Plaintiff began working for Philips in 1983. Plaintiff worked in several capacities over the years, and was employed as a parts assembler and welder in April 1986, when he injured his back at work. In 1987, plaintiff applied for and began receiving long term disability (“LTD”) benefits under the Plan.

The Summary Plan Description (“SPD”) for the Plan in effect at the time that plaintiff applied for benefits states that a Plan participant will be eligible for benefits when he suffers from a “total disability,” which the SPD defines as follows:

“Total disability” as used in this Plan means inability, because of an injury or sickness, to engage in any gainful occupation for which you are reasonably fitted by education, training or experience. However, for the first twelve months of your absence due to disability, you will be considered totally disabled if you are unable, because of illness or injury, to perform any and every duty of your occupation. In addition, you must be under the care of a physician for any required treatment of your disability.

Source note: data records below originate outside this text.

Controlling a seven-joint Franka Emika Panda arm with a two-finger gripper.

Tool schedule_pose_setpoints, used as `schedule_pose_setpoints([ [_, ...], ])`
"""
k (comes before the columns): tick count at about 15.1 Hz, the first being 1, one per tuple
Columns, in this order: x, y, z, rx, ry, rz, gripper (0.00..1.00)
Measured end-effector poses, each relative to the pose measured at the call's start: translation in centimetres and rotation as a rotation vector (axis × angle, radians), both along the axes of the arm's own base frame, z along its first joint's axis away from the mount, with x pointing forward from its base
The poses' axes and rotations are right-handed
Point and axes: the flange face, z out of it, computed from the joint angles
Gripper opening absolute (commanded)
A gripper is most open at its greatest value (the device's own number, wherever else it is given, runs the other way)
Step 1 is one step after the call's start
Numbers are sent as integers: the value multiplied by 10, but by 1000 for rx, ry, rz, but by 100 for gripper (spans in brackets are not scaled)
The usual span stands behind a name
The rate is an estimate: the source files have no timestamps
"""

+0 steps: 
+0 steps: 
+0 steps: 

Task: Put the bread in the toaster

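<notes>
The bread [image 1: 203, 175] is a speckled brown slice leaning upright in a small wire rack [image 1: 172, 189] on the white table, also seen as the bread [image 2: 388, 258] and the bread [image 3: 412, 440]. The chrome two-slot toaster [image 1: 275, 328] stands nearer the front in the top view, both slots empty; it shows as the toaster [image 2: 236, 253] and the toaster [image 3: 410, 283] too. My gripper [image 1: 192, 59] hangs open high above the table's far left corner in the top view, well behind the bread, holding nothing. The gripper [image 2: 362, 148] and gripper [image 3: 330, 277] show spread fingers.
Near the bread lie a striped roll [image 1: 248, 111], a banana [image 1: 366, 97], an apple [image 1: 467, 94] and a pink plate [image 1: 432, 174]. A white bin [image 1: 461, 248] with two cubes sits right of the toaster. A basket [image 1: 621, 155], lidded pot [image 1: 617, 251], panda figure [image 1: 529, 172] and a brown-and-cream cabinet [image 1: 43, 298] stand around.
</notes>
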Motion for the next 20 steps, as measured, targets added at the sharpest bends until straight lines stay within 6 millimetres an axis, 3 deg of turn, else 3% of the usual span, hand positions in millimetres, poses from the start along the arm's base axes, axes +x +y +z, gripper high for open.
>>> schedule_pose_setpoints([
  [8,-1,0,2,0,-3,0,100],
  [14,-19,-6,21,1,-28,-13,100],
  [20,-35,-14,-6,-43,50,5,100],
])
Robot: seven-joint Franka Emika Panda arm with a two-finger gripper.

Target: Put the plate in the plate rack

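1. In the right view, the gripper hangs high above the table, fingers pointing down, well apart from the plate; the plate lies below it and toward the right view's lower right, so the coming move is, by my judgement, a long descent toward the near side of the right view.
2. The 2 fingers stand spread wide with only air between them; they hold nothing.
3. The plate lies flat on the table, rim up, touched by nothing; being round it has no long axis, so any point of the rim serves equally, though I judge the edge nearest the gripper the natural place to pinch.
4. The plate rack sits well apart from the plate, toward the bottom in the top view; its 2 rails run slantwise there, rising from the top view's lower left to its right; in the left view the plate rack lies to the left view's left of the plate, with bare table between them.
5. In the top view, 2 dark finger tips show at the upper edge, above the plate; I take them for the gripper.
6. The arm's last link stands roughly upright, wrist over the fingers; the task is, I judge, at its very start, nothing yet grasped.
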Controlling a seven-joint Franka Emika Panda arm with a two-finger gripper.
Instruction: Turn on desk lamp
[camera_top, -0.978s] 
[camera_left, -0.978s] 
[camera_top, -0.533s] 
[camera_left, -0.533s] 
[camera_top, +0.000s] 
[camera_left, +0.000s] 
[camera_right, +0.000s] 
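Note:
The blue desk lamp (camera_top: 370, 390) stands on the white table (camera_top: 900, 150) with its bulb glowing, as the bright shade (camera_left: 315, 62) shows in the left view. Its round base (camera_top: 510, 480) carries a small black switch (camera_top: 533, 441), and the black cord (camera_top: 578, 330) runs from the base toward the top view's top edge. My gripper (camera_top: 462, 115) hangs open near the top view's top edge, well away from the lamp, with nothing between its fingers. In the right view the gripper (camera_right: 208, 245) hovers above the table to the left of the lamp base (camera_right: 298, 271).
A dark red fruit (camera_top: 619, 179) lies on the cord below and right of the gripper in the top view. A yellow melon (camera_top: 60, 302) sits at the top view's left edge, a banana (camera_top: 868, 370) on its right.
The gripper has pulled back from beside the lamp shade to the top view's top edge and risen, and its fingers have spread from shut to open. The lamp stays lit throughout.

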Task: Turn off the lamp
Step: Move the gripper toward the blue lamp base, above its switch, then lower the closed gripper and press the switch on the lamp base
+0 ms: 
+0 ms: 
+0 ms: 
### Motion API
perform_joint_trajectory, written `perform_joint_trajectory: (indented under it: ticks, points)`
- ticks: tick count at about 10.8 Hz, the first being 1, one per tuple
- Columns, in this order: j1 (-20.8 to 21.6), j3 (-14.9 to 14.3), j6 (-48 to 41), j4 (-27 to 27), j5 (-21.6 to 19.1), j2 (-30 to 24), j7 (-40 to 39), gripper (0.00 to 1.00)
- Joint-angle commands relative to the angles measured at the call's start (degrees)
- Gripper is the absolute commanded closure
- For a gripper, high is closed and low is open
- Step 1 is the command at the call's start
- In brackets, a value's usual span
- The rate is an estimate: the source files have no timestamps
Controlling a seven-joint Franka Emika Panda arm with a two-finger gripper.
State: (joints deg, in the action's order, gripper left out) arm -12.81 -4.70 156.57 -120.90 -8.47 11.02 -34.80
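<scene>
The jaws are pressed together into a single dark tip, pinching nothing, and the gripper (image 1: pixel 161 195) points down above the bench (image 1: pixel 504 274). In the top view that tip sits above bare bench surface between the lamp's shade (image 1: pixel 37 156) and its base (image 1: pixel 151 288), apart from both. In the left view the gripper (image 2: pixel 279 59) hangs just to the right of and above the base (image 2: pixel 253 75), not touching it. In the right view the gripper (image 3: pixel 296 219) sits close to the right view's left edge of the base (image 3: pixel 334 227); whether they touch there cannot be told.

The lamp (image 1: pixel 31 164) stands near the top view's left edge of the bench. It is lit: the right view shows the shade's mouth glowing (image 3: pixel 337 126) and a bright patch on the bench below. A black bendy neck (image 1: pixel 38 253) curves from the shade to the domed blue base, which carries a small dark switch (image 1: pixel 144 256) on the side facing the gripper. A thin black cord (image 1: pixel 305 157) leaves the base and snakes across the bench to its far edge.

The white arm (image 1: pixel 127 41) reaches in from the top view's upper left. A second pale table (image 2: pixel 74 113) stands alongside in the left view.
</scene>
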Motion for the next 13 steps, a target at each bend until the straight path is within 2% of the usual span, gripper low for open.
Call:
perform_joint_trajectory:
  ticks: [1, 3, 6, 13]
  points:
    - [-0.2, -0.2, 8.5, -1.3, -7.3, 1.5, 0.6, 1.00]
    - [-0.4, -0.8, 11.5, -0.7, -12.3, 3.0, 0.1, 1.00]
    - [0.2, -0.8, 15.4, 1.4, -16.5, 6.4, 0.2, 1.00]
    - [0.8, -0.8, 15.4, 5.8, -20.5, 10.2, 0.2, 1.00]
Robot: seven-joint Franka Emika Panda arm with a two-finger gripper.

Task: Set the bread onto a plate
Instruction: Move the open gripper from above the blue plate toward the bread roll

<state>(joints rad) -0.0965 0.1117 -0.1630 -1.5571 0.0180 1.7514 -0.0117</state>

Declaration of Hope A. Webber (Docket Item 17) Ex. A at 10. The SPD also states that no benefits will be paid “after the date you fail to furnish satisfactory proof, as required by the insurance company, of the continuance of total disability.” Id. at 4.

After it began paying benefits to plaintiff, MetLife would periodically review his claim to determine if plaintiffs condition continued to meet the definition of “total disability.” In January 1997, MetLife arranged for plaintiff to be examined by Robert Siliciano, M.D., an orthopedic surgeon. In his report, Dr. Siliciano opined that plaintiff “could tolerate an occupation which would allow him to change positions from sitting, standing and walking periodically. He should also refrain from doing repetitive bending or lifting more than 10 lbs.” Record at 18. 1

MetLife forwarded Dr. Siliciano’s report to Dr. Manola Basa, plaintiffs treating physician, and invited him to respond with any comments or additional documentation. Record at 295. MetLife alleges, and plaintiff does not dispute, that MetLife received no response.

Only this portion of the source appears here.